→ **Activity**
From the records below, output exactly the lines starting at the line with "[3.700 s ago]" and ending at the line with "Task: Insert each", both of them included, but no pictures.

(Stored data entries)
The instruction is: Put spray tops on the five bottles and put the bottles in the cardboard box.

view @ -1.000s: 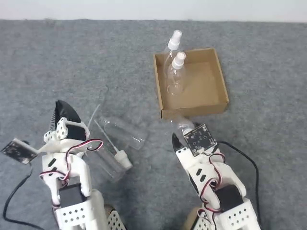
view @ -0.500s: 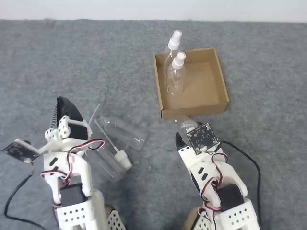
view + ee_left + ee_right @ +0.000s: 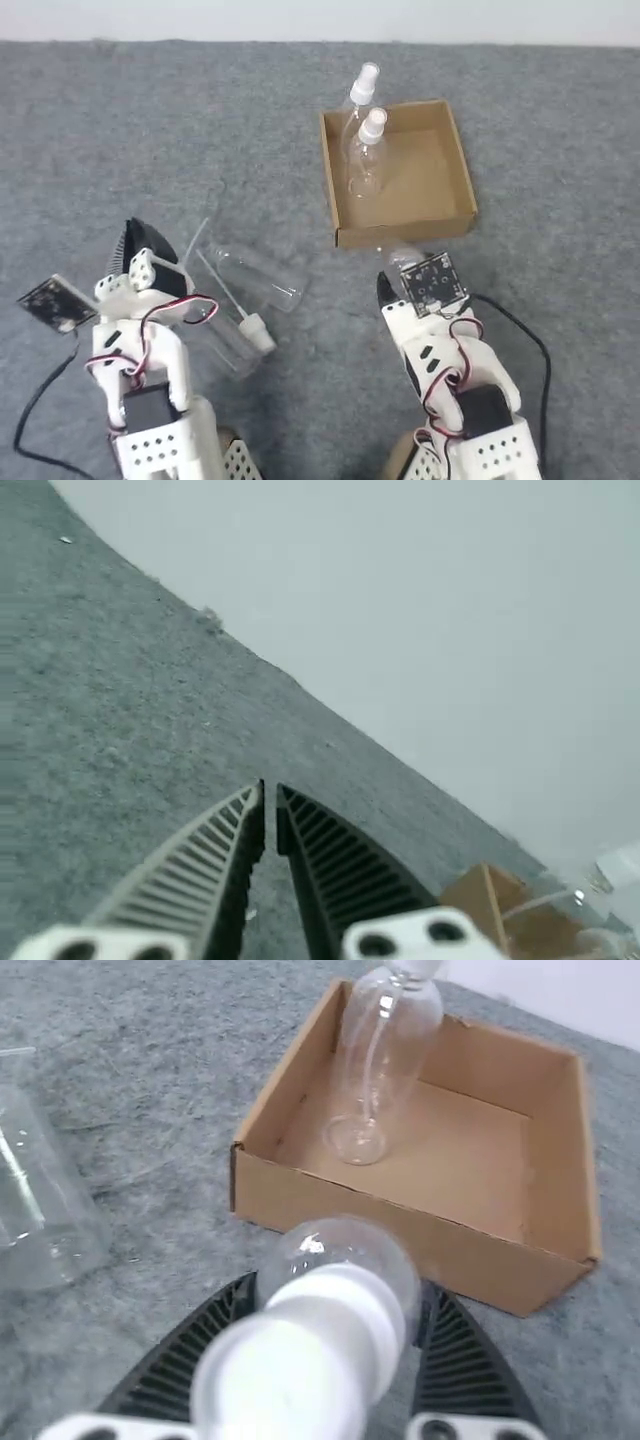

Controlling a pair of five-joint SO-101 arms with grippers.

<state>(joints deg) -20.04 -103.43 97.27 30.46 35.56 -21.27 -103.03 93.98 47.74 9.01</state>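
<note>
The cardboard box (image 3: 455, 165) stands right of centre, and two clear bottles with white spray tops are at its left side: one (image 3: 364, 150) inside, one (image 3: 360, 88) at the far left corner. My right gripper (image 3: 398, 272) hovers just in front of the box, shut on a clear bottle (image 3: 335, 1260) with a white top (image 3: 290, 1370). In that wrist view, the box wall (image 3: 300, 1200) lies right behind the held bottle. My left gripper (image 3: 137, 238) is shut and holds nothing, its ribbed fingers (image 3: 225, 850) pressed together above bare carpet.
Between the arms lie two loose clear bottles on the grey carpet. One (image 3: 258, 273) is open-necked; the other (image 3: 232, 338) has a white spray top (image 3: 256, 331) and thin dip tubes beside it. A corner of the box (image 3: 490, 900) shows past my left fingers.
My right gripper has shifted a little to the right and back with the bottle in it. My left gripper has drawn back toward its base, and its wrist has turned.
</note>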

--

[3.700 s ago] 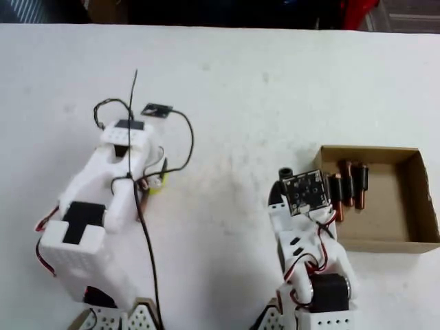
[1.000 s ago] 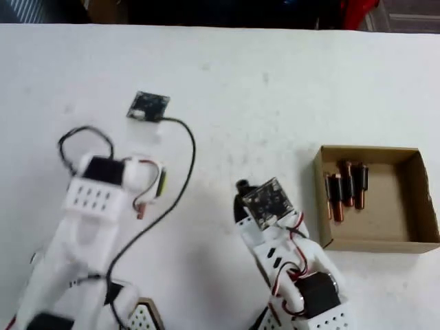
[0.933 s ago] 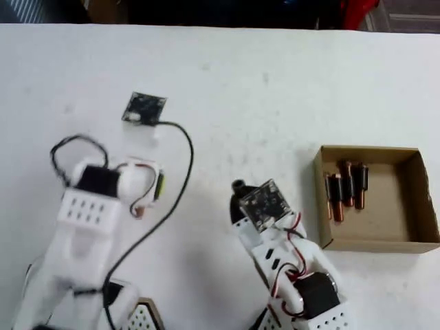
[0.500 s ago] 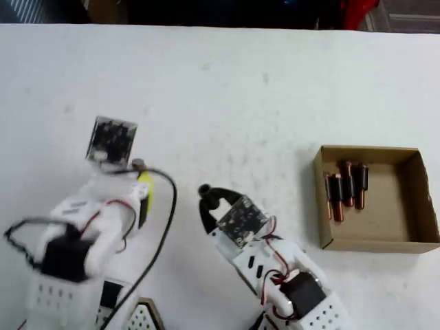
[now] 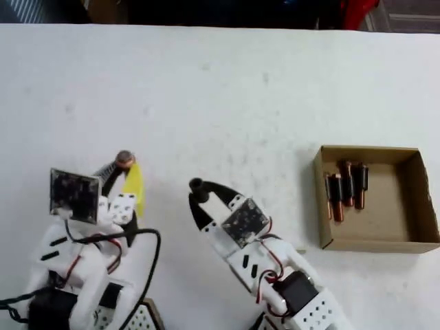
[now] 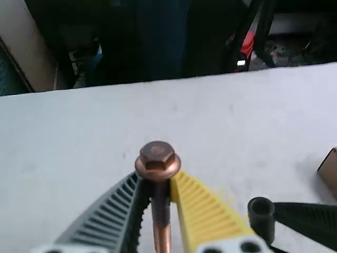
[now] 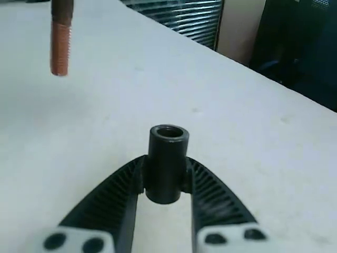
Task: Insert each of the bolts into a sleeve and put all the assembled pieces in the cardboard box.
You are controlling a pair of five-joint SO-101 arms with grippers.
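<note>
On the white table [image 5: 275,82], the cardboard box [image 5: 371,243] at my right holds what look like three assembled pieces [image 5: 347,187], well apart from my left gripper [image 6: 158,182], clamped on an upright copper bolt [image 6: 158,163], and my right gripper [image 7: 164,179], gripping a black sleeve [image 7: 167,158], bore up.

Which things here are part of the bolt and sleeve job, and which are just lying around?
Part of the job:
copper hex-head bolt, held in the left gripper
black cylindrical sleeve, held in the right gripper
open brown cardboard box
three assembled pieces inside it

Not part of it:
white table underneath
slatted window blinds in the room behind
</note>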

→ **Response area**
[3.700 s ago] 
[1.000 s ago] 
[0.933 s ago] 
[0.500 s ago] 
[now] 
[now] 
[now] 
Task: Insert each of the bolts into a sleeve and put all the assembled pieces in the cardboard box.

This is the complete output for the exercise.